Ces quatres derniers jours ont été pour nous tous une étape importante vers notre objectif commun: éradiquer la faim dans un monde où elle aurait dû avoir disparu depuis longtemps. Ce qui devait être fait pour atteindre l'objectif du Sommet de 1996, n'a pas encore été fait. Les affamés sont pratiquement aussi nombreux aujourd'hui qu'il y a cinq ans. C'est cette sombre réalité qui nous a conduit à convoquer le Sommet mondial de l'alimentation: cinq ans après.
Votre présence ici, aujourd'hui, votre dévouement, votre engagement, sont autant de preuves qu'au-delà des engagements internationaux, chaque pays adoptera des mesures concrètes, afin de mettre en oeuvre les actions identifiées dans la Déclaration que vous avez adoptée le premier jour du Sommet.
A l'heure où s'achève ce Sommet, j'ai le grand plaisir d'annoncer que 53 Etats et la Communauté européenne ont profité de leur présence à Rome pour signer le Traité international sur les ressources génétiques pour l'alimentation et l'agriculture, adopté à La Conférence de la FAO en novembre 2001. En outre, sept Etats l'ont déjà ratifié. Je réitère donc ici mon appel pour que tous les Gouvernements le signent et entreprennent dès que possible les procédures requises pour sa ratification.
Vous êtes parvenus à un large consensus sur les mesures à prendre pour accélérer le processus de réduction de la faim. Vous vous êtes publiquement engagés devant le monde entier à renforcer la volonté politique et les actions nécessaires pour atteindre notre objectif commun. Nous savons que l'élimination de la faim est non seulement un impératif moral, mais qu'investir pour en réduire l'incidence ne pourra que bénéficier à un monde de plus en plus interdépendant. Il est dans l'intérêt de tous, riches et pauvres, de tout faire et rapidement, pour instaurer un monde plus équitable pour éliminer la faim chronique et ses stigmates, le désespoir et la résignation. Commençons dès maintenant la course contre la montre pour mettre en oeuvre nos engagements afin de démontrer qu'ensemble, nous gagnerons la guerre contre la faim et la pauvreté, contre le scepticisme et l'égoïsme.
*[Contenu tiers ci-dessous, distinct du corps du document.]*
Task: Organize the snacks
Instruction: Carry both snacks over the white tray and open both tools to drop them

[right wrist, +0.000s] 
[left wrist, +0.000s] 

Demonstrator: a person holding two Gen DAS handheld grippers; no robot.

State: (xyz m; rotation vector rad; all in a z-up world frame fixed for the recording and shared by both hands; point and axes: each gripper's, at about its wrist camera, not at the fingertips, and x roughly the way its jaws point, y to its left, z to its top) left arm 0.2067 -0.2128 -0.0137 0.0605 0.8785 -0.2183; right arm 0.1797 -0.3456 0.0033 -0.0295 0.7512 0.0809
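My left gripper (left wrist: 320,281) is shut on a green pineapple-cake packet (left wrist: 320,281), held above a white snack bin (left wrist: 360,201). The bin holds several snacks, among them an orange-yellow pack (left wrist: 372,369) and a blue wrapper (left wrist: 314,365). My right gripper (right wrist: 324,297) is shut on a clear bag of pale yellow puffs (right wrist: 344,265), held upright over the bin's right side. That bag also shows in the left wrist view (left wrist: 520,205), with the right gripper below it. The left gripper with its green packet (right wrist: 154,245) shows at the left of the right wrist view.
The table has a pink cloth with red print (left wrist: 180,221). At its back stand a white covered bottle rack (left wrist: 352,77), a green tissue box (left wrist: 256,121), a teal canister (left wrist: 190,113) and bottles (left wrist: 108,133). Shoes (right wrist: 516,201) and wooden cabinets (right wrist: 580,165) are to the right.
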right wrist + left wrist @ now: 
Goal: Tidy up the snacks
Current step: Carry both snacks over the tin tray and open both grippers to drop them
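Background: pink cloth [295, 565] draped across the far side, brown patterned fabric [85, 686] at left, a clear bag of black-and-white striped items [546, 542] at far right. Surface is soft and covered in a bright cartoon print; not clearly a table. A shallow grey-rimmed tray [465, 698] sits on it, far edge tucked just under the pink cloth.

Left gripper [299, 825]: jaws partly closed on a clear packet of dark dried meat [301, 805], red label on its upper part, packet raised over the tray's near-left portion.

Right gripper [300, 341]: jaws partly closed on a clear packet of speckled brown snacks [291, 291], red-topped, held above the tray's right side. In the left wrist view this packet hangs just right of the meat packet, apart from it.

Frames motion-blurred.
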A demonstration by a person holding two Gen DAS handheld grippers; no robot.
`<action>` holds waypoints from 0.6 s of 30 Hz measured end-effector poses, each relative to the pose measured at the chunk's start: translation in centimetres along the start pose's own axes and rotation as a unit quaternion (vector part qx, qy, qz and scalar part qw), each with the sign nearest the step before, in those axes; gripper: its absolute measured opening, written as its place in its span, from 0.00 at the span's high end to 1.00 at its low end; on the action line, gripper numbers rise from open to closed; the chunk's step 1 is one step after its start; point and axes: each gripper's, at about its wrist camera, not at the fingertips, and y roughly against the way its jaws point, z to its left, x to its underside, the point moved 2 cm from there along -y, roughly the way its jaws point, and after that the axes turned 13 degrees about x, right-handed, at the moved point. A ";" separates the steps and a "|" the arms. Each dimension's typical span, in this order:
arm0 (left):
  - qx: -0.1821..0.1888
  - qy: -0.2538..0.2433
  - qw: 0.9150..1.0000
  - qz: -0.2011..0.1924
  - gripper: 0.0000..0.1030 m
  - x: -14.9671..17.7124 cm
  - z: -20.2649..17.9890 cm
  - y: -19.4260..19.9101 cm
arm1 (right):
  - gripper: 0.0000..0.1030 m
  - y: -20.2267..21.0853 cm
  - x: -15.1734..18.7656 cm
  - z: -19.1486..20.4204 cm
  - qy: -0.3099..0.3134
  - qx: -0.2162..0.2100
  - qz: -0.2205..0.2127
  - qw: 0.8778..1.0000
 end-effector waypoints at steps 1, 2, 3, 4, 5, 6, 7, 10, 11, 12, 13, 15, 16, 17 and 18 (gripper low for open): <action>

Et, je ne saurai conclure mon propos sans remercier de nouveau le Président du Conseil italien, le Gouvernement et le Peuple italien, le Sénat et la Chambre des Représentants italiens pour le soutien, ô combien chaleureux, ô combien efficace et ô combien généreux, qui nous a permis de réussir à relever le défi de ce Sommet mondial: cinq ans après.